§ **What is required**
Look through the data below and show every line that includes "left".

§ **Dataset section**
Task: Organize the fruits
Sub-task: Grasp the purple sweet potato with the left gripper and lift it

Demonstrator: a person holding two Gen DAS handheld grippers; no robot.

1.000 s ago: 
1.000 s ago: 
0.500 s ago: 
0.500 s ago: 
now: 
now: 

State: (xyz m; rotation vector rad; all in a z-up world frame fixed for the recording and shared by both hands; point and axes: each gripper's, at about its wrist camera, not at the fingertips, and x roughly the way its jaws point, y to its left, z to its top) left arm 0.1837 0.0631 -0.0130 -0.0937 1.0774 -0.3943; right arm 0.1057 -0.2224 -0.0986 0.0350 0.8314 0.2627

§ **Output for this task**
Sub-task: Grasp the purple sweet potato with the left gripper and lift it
State: (xyz m; rotation vector rad; all in a z-up world frame fixed for the recording and shared by both hands; point and axes: each gripper's, at about its wrist camera, not at the fingertips, and x roughly the way its jaws point, y to its left, z to its top) left arm 0.1837 0.0631 -0.0130 -0.0937 1.0774 -0.3943; right arm 0.1057 -0.2224 -0.0986 0.0350 0.8314 0.2627

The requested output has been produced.